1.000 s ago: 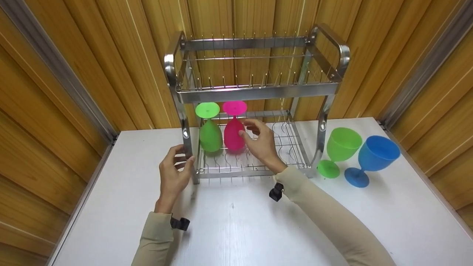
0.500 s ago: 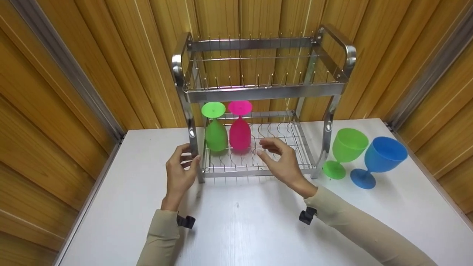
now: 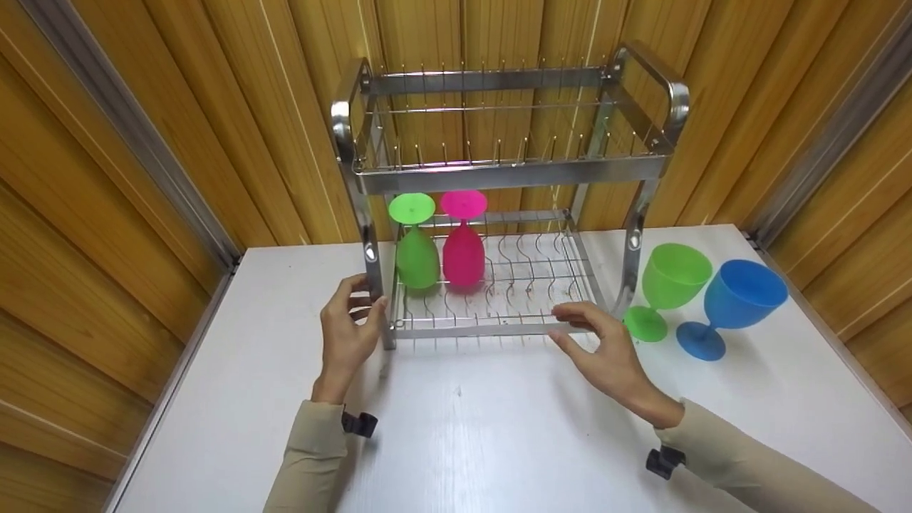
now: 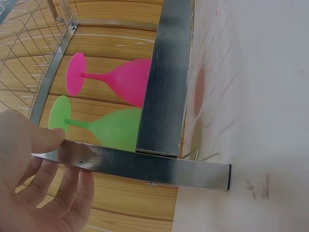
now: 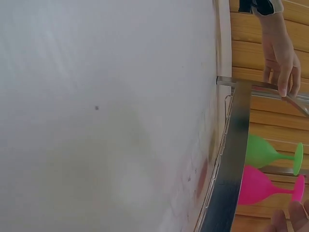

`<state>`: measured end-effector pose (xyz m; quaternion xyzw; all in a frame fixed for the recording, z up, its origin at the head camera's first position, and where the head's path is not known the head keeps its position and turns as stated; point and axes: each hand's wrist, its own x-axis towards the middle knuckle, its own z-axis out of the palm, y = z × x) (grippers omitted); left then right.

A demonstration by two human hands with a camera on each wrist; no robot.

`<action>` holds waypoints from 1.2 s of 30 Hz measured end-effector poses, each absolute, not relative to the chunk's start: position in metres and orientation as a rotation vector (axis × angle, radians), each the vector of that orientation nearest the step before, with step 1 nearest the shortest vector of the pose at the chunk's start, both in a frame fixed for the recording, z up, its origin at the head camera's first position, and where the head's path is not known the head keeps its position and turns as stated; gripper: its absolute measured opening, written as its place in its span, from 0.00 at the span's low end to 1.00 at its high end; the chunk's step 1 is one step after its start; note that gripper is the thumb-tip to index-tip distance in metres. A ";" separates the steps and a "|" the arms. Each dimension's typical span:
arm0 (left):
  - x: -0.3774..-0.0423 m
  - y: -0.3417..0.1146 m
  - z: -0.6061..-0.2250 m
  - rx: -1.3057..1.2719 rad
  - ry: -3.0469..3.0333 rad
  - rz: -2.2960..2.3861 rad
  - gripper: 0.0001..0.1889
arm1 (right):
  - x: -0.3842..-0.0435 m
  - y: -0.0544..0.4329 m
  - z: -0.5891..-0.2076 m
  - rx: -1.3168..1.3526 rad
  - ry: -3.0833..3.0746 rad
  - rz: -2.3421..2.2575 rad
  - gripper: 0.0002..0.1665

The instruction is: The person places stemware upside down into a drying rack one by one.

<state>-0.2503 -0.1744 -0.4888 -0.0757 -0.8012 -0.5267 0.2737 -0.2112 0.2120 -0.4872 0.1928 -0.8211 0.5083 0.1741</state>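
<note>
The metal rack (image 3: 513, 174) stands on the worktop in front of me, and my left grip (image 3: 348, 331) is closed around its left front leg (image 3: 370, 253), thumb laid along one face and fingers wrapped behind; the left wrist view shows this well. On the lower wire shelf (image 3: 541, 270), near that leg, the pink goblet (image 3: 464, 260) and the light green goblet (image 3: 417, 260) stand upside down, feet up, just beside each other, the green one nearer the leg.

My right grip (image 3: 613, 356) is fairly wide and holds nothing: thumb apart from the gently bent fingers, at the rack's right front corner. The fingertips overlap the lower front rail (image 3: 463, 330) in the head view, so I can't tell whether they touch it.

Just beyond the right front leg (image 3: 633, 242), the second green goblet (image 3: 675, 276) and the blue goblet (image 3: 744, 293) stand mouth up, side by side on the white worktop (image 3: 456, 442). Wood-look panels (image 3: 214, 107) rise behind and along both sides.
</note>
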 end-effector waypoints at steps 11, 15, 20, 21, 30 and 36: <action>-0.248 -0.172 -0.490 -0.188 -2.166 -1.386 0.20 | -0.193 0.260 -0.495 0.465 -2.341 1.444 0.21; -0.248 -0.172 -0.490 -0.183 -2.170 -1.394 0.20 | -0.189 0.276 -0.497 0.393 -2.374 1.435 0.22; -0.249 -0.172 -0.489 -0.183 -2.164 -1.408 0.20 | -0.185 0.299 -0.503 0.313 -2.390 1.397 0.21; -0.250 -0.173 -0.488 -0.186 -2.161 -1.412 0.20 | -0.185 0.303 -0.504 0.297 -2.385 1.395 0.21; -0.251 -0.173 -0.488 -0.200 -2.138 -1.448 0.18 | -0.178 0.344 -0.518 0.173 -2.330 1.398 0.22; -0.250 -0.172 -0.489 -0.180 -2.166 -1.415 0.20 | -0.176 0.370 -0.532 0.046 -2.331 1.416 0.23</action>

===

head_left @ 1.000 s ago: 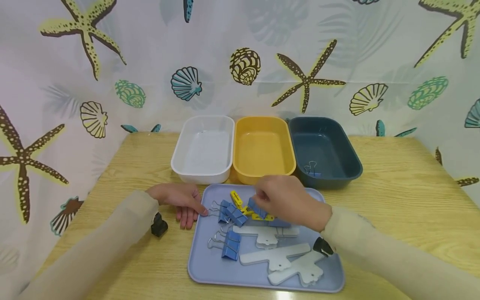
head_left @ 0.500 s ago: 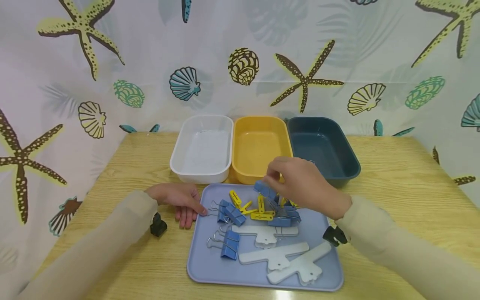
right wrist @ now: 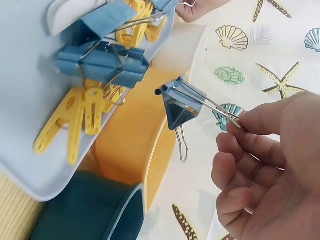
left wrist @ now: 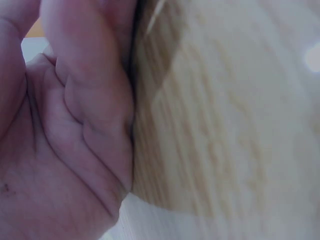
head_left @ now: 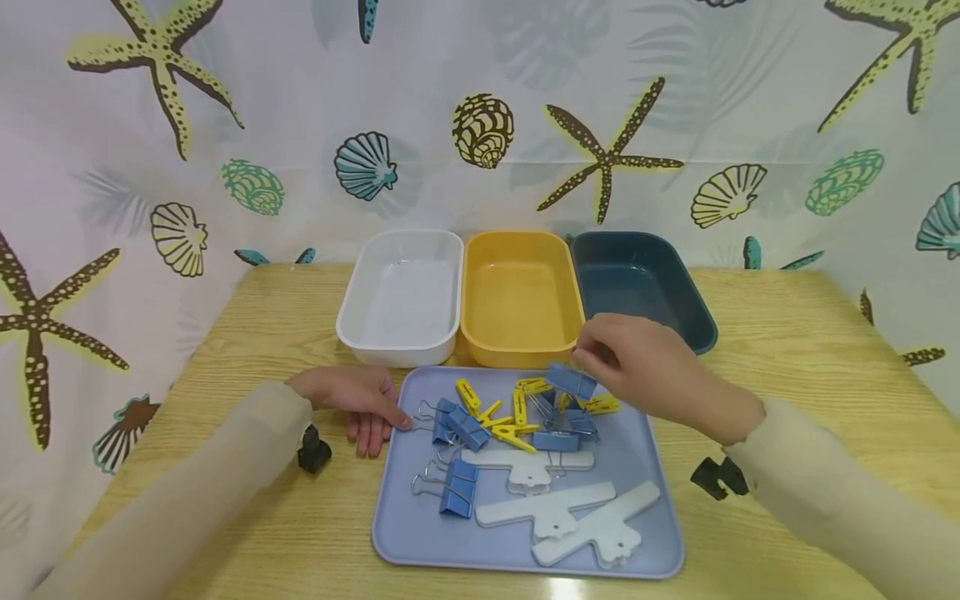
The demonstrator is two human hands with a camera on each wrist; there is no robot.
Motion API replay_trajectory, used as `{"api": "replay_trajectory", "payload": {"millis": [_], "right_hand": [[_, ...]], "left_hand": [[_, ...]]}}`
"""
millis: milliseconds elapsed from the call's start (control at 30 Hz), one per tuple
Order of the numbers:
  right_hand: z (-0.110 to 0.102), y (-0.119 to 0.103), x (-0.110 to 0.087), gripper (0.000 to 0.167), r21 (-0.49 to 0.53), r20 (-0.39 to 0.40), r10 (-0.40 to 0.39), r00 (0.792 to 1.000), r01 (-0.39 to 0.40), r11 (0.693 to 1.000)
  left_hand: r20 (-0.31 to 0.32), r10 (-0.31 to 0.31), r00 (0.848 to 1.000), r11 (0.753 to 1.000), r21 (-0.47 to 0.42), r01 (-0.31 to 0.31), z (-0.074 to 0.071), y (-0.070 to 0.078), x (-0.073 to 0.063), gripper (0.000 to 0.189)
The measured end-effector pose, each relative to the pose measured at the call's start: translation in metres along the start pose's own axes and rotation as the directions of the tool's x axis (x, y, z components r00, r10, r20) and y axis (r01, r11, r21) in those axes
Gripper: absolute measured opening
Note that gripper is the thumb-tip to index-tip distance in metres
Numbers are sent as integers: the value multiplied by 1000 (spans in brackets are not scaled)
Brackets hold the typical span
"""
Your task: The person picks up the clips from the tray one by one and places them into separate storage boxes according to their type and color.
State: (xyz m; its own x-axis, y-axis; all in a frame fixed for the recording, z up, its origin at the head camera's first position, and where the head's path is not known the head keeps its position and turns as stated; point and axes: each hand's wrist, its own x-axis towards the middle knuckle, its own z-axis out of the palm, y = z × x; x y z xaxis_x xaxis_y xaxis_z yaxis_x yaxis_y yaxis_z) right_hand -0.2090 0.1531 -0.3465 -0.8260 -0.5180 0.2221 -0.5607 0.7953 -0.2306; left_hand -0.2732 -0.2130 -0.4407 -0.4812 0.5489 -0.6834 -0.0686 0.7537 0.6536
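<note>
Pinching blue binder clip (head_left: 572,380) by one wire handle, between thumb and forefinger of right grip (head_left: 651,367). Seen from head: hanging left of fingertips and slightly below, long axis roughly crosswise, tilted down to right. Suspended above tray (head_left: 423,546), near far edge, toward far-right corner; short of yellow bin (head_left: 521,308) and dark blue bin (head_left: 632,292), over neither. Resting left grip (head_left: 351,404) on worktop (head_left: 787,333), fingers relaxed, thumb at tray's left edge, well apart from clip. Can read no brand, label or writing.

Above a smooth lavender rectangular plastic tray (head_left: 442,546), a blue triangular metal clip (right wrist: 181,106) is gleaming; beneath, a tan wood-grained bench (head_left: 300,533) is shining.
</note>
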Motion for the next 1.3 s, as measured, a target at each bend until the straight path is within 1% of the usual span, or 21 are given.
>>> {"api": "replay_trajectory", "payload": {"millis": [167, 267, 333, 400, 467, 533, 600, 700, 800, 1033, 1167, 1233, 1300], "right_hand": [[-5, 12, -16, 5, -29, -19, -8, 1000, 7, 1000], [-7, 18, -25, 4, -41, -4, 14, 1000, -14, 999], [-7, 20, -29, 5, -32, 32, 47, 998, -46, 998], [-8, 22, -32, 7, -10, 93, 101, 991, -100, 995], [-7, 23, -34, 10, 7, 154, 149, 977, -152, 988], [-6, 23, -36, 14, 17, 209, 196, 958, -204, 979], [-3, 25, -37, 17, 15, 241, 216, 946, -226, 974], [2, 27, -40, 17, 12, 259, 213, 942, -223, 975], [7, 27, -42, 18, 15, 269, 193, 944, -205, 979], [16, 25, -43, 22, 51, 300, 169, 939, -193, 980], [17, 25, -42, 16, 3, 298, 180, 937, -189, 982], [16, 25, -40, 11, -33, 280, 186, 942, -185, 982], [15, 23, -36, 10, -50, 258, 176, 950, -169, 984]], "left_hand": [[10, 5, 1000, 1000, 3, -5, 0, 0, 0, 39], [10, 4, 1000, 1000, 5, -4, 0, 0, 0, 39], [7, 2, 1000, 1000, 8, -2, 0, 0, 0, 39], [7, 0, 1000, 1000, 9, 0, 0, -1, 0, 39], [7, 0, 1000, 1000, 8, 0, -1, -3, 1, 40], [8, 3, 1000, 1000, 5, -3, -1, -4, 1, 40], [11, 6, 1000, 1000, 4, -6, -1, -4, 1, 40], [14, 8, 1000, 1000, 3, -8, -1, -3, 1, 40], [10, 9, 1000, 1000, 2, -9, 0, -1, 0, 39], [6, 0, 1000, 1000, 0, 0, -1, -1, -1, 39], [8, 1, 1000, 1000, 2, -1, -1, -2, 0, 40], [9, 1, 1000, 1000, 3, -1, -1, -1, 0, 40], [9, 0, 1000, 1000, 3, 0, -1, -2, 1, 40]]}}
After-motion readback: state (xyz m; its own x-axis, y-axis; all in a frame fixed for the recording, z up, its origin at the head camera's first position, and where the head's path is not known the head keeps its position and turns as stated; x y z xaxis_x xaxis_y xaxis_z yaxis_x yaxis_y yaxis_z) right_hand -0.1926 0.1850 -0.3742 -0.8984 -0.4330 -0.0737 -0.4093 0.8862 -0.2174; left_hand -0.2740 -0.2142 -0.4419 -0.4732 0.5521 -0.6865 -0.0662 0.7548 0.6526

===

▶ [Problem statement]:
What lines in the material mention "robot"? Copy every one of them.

▶ [Answer to this task]:
A demonstration by two human hands with a camera on each wrist; no robot.
The demonstrator is two human hands with a camera on each wrist; there is no robot.

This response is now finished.